Wednesday, December 9, 2009

Over My Dead Chassis

Your outlook on everything changes the moment you're given an 8 pound soft squishy breathing thing to take into your home, and as time goes by some convictions get stronger, some slough off, and you find ones you never knew existed. I respect Jimmy as a person so if he shows interest in something that squicks me out I may waffle a bit on my opinions, such as...why not let him sit on a smelly santa's lap if he wants to. Buzz Lightyear gun? Hmm, I mean if he's already using sticks as guns and I keep an eye on any possibly developing deviant behavior, mmmyaybe I'd let him keep one. If he really wants to wear pink jelly shoes, they're his. If he wants to risk his neck as a football whiz, that'll be me wincing in the bleachers at every game. I admit, I cross my fingers HARD that I can nip any interest in those stupid dirty cumbersome germmobile grocery cart cars in the bud (I'm thinking of telling him they'll make him gay. Ha! J/k. And, not that there's anything wrong with that.) But a clip from tonight's news generated a recurring low rumble from the bottom of my lungs as I heard "over my dead body" roll out of my mouth in response to something I feel strongly about keeping Jimmy safe from: The School Bus.

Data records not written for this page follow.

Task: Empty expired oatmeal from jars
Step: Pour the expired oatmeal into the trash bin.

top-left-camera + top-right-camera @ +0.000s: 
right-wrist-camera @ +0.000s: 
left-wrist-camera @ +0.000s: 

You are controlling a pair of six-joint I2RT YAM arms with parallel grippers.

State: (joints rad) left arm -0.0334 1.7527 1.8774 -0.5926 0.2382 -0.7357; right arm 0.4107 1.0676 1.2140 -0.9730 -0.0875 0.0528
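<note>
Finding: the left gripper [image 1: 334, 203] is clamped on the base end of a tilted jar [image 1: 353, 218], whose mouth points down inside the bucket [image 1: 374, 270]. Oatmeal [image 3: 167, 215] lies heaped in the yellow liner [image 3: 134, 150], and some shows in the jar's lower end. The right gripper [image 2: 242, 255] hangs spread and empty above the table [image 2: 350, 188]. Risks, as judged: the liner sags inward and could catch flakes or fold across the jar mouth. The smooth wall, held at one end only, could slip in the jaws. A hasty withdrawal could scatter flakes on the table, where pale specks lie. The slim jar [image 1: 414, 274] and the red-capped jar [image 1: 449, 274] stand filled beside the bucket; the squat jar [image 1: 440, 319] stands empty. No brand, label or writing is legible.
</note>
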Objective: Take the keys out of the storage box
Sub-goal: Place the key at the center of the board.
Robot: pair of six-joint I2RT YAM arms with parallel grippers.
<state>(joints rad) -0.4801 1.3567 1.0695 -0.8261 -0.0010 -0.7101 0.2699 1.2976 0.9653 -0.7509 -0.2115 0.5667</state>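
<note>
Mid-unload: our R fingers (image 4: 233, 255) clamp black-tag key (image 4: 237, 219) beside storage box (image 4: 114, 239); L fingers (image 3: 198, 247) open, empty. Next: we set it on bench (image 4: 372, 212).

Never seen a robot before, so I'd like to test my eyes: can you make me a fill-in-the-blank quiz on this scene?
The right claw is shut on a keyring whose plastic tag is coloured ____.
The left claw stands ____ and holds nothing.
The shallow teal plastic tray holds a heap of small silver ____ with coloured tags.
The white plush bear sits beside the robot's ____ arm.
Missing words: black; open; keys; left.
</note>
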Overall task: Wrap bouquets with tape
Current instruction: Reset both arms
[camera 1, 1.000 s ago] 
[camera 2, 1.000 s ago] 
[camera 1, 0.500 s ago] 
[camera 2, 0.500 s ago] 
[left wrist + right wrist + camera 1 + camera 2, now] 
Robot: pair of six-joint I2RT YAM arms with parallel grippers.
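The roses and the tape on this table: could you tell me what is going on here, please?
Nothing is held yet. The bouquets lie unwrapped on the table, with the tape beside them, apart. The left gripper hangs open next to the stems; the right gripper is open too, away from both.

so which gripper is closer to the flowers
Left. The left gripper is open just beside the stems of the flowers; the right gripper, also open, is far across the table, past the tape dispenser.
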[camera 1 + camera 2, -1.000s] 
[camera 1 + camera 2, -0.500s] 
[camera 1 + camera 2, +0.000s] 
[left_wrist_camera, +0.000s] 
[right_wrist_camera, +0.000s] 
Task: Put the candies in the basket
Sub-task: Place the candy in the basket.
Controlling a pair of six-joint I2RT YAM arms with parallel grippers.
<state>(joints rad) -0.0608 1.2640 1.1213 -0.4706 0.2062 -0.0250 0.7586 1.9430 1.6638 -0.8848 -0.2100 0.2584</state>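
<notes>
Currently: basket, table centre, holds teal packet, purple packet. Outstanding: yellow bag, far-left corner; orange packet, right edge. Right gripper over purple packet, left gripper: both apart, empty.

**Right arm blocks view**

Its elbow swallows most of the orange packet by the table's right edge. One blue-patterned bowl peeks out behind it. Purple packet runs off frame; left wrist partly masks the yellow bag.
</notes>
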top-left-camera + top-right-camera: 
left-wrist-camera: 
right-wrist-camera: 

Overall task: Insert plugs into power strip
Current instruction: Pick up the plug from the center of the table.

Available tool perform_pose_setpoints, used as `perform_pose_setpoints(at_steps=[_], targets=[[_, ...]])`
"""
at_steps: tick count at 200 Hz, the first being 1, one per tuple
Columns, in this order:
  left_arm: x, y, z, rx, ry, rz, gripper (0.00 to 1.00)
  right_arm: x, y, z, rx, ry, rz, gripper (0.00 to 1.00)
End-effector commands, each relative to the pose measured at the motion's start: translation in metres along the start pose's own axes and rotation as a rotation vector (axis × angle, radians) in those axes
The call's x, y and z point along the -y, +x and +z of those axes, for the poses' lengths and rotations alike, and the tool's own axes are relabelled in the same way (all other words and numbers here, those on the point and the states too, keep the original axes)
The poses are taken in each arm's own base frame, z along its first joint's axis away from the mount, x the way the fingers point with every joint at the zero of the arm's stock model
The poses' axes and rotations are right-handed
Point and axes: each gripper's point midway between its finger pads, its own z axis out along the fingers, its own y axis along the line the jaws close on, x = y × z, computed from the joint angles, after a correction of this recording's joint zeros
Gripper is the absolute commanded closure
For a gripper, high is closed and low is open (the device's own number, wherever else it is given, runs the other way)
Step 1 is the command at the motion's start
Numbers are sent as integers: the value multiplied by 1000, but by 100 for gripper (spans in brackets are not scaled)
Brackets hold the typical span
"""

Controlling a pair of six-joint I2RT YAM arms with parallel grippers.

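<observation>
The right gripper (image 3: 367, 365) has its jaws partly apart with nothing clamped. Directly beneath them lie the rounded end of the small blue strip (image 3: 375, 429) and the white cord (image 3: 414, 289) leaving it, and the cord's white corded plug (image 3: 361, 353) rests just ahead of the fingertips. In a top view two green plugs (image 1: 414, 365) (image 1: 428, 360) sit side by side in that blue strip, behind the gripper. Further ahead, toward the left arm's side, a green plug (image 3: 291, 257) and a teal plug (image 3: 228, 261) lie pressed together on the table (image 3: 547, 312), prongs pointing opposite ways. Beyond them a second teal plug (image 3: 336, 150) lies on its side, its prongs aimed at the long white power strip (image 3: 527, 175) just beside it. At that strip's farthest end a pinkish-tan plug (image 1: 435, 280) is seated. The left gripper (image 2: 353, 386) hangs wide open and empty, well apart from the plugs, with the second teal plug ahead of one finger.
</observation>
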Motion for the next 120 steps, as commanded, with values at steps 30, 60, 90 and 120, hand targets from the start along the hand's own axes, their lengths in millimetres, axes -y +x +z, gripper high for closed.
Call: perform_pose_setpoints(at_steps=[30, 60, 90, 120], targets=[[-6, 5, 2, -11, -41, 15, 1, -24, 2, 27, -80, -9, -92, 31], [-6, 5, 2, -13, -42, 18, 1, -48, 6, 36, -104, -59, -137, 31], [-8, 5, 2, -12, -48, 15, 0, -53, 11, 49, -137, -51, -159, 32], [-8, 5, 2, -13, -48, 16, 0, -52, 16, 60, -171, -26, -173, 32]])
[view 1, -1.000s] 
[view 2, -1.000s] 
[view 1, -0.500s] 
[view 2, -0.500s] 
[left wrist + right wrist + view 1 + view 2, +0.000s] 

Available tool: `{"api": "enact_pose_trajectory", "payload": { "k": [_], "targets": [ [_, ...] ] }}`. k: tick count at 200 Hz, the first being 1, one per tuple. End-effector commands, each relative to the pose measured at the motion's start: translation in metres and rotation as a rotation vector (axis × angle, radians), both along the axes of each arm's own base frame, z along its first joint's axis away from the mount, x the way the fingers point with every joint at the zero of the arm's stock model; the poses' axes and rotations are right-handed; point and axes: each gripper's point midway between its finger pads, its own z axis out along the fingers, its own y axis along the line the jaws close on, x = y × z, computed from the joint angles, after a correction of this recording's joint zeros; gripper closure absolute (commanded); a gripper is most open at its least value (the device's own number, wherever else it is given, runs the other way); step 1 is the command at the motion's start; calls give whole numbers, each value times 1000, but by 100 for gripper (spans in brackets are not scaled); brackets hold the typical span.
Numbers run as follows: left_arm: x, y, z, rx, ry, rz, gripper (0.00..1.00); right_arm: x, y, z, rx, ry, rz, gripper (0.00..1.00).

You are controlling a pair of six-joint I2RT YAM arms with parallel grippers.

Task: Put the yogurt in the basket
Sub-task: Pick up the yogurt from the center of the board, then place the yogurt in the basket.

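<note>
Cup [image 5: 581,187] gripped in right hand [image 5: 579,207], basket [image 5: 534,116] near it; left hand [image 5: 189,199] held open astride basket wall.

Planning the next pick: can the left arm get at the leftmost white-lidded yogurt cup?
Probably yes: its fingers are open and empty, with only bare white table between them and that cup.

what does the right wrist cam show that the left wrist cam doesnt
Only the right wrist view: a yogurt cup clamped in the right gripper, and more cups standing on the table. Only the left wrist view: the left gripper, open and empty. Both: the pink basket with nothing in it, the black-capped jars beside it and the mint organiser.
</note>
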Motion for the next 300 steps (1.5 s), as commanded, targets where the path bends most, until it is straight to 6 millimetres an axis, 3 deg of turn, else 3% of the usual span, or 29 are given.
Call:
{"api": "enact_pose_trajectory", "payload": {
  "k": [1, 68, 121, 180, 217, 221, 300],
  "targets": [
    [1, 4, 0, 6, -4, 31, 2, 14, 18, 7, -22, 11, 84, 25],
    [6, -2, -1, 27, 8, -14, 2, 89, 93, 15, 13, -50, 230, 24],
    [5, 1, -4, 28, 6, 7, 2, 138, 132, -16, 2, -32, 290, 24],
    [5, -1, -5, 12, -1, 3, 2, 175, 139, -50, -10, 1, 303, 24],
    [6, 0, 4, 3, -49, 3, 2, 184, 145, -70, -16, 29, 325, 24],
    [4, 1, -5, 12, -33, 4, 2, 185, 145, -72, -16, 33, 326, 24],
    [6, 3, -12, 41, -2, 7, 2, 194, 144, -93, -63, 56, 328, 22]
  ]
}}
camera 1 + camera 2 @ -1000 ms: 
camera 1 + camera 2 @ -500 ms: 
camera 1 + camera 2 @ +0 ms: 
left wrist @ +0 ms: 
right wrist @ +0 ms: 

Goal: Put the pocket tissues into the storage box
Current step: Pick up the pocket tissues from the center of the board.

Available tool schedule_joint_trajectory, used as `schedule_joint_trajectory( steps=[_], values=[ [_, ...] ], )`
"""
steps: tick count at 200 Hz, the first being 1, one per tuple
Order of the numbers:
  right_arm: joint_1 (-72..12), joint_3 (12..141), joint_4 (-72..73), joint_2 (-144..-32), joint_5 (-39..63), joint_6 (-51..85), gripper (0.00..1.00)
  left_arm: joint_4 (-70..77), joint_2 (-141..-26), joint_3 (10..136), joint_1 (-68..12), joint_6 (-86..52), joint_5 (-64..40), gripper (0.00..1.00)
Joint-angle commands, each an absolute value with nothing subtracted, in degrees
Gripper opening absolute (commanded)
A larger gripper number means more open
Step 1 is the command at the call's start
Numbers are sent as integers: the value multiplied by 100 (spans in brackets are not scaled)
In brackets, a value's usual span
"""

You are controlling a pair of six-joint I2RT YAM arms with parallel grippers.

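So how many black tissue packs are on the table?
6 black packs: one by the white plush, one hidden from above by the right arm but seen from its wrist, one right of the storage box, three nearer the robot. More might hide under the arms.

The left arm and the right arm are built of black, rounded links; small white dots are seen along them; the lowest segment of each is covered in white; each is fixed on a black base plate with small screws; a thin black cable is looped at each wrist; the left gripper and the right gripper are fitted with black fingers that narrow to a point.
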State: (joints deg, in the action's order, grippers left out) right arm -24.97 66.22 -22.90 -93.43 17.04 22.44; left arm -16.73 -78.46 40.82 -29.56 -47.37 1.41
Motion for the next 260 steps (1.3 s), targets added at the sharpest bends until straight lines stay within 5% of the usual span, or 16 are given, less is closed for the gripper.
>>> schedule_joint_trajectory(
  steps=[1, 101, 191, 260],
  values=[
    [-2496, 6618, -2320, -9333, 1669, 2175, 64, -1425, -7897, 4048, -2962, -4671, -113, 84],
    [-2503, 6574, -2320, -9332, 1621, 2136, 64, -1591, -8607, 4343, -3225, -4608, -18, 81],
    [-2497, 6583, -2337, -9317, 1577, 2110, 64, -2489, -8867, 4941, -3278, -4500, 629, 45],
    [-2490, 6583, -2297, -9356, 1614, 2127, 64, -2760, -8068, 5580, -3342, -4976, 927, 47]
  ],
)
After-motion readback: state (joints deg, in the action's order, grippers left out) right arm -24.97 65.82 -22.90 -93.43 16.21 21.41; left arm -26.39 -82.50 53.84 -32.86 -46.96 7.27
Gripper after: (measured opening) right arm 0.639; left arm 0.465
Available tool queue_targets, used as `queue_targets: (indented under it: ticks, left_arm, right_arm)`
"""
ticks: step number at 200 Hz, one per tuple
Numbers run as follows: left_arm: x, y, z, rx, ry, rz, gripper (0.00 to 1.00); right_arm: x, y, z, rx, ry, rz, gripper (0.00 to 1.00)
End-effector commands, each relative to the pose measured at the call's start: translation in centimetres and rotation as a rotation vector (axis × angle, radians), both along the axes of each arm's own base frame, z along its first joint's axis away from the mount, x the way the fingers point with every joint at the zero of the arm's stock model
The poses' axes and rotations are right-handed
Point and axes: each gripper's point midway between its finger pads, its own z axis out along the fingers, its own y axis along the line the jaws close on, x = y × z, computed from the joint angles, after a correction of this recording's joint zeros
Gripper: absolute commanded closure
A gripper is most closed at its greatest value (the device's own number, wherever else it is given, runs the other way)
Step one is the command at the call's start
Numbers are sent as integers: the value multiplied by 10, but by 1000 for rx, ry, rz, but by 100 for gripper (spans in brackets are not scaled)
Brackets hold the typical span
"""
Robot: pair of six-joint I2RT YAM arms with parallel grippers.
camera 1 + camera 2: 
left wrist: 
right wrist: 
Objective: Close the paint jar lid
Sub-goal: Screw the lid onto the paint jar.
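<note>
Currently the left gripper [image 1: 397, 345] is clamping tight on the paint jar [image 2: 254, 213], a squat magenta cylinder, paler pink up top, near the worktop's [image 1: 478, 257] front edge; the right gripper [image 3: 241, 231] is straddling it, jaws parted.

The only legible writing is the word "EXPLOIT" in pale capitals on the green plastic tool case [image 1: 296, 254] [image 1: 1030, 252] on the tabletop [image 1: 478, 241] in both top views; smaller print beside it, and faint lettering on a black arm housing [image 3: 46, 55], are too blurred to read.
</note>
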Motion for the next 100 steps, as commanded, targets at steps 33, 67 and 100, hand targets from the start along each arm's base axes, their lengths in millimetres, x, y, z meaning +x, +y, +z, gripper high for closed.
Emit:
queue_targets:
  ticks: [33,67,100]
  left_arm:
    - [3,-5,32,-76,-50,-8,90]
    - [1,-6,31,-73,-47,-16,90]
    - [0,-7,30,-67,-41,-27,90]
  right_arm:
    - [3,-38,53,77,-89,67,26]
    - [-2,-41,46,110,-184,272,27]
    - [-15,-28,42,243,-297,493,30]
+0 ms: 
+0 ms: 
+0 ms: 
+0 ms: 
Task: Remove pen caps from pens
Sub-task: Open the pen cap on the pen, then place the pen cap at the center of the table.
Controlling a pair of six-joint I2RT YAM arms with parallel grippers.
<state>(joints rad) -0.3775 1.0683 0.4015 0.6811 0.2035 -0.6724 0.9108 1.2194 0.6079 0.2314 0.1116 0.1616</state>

I know it's kind of iconic and a rite of passage for the American child to ride a school bus, and I have many years experience of all kinds of public transportation and think a kid's romance with school buses will wear off faster than he can say "OMG I HATE THIS BUS!" But bus bullies and boring bus routes aren't the reason for the My Dead Body rumble over the thought of Jimmy being in one, it's movies like The Sweet Hereafter and the absence of seatbelts and Google News proving that school bus accidents are an alarmingly common occurrence, and pattern CSR calls that I get from school bus drivers on field trips in search of a gas station because they clearly didn't have the foresight to plan before they got a bus full of kids on the interstate, and local news stories from today which confirm my suspicion that I just can't take the risk on trusting school bus driver people. So nope, sorry Jimmy, no school bus for you. I know, I know...I'm just so overbearing.


Anonymous said...

you totally need to read free range kids -- it's so helpful for putting things like this in perspective: here

rlw said...

Hm, I'm aware of Free Range Kids and certainly respect the concept of getting a grip, but I still can't shake the feeling that we'll someday marvel the act of placing our children on big yellow underregulated deathmobiles the same way we now marvel about folks smearing arsenic all over their faces. My gut tells me: stay away!! But...your mileage may vary! =]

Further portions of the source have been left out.